DATA TO USE>
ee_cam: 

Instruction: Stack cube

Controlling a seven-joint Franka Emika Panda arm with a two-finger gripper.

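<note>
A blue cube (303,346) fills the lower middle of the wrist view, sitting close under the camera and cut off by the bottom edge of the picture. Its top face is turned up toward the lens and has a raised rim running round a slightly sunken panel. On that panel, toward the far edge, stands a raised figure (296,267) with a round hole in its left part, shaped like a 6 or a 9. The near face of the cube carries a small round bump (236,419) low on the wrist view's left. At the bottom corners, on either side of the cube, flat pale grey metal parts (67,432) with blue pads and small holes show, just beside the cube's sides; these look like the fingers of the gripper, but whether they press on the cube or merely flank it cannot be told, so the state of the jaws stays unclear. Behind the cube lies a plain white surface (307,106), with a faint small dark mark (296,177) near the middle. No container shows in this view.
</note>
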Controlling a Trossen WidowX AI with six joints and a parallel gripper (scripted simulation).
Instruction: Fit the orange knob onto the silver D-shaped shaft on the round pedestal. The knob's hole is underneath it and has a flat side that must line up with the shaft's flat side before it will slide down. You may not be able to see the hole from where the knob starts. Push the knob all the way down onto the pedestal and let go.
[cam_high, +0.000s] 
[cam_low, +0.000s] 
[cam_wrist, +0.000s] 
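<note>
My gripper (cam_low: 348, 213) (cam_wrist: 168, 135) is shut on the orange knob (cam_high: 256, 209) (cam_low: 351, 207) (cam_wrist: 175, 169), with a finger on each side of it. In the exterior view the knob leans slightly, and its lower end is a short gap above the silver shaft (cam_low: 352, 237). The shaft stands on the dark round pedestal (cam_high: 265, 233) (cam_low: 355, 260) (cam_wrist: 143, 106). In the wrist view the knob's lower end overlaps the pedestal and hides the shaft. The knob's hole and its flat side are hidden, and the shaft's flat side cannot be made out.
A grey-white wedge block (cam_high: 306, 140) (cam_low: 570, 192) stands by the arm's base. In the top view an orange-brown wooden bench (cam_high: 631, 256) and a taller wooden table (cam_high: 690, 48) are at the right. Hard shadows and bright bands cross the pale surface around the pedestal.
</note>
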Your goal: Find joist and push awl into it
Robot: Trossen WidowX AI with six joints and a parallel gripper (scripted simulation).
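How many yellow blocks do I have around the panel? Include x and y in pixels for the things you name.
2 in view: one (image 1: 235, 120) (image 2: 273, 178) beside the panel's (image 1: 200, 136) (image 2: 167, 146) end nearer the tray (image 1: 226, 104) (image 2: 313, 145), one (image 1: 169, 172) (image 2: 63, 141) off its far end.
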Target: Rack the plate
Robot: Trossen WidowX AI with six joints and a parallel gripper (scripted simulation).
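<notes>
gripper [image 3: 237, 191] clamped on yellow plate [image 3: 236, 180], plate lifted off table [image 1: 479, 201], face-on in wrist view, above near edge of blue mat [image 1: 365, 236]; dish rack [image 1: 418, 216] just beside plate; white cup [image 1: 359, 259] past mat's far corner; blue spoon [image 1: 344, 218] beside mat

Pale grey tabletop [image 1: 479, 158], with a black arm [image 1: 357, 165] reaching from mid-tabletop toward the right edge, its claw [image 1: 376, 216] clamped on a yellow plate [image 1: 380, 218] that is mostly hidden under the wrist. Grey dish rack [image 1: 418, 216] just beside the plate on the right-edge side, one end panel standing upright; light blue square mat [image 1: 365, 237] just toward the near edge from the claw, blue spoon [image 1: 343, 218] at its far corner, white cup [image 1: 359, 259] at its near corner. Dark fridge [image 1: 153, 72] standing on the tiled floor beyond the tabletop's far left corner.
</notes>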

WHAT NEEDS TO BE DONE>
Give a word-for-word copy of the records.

TASK ANSWER>
ee_cam: 

Instruction: Stack cube

Controlling a seven-joint Franka Emika Panda arm with a two-finger gripper.

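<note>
A blue cube (303,346) fills the lower middle of the wrist view, sitting close under the camera and cut off by the bottom edge of the picture. Its top face is turned up toward the lens and has a raised rim running round a slightly sunken panel. On that panel, toward the far edge, stands a raised figure (296,267) with a round hole in its left part, shaped like a 6 or a 9. The near face of the cube carries a small round bump (236,419) low on the wrist view's left. At the bottom corners, on either side of the cube, flat pale grey metal parts (67,432) with blue pads and small holes show, just beside the cube's sides; these look like the fingers of the gripper, but whether they press on the cube or merely flank it cannot be told, so the state of the jaws stays unclear. Behind the cube lies a plain white surface (307,106), with a faint small dark mark (296,177) near the middle. No container shows in this view.
</note>
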Controlling a Trossen WidowX AI with six joints and a parallel gripper (scripted simulation).
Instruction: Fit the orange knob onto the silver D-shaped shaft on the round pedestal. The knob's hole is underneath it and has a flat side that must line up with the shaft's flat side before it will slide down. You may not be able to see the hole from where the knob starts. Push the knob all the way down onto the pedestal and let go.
[cam_high, +0.000s] 
[cam_low, +0.000s] 
[cam_wrist, +0.000s] 
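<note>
My gripper (cam_low: 348, 213) (cam_wrist: 168, 135) is shut on the orange knob (cam_high: 256, 209) (cam_low: 351, 207) (cam_wrist: 175, 169), with a finger on each side of it. In the exterior view the knob leans slightly, and its lower end is a short gap above the silver shaft (cam_low: 352, 237). The shaft stands on the dark round pedestal (cam_high: 265, 233) (cam_low: 355, 260) (cam_wrist: 143, 106). In the wrist view the knob's lower end overlaps the pedestal and hides the shaft. The knob's hole and its flat side are hidden, and the shaft's flat side cannot be made out.
A grey-white wedge block (cam_high: 306, 140) (cam_low: 570, 192) stands by the arm's base. In the top view an orange-brown wooden bench (cam_high: 631, 256) and a taller wooden table (cam_high: 690, 48) are at the right. Hard shadows and bright bands cross the pale surface around the pedestal.
</note>
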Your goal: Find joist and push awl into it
Robot: Trossen WidowX AI with six joints and a parallel gripper (scripted simulation).
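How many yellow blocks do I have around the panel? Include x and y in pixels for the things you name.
2 in view: one (image 1: 235, 120) (image 2: 273, 178) beside the panel's (image 1: 200, 136) (image 2: 167, 146) end nearer the tray (image 1: 226, 104) (image 2: 313, 145), one (image 1: 169, 172) (image 2: 63, 141) off its far end.
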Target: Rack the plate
Robot: Trossen WidowX AI with six joints and a parallel gripper (scripted simulation).
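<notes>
gripper [image 3: 237, 191] clamped on yellow plate [image 3: 236, 180], plate lifted off table [image 1: 479, 201], face-on in wrist view, above near edge of blue mat [image 1: 365, 236]; dish rack [image 1: 418, 216] just beside plate; white cup [image 1: 359, 259] past mat's far corner; blue spoon [image 1: 344, 218] beside mat

Pale grey tabletop [image 1: 479, 158], with a black arm [image 1: 357, 165] reaching from mid-tabletop toward the right edge, its claw [image 1: 376, 216] clamped on a yellow plate [image 1: 380, 218] that is mostly hidden under the wrist. Grey dish rack [image 1: 418, 216] just beside the plate on the right-edge side, one end panel standing upright; light blue square mat [image 1: 365, 237] just toward the near edge from the claw, blue spoon [image 1: 343, 218] at its far corner, white cup [image 1: 359, 259] at its near corner. Dark fridge [image 1: 153, 72] standing on the tiled floor beyond the tabletop's far left corner.
</notes>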

Nothing else is needed to complete the exercise.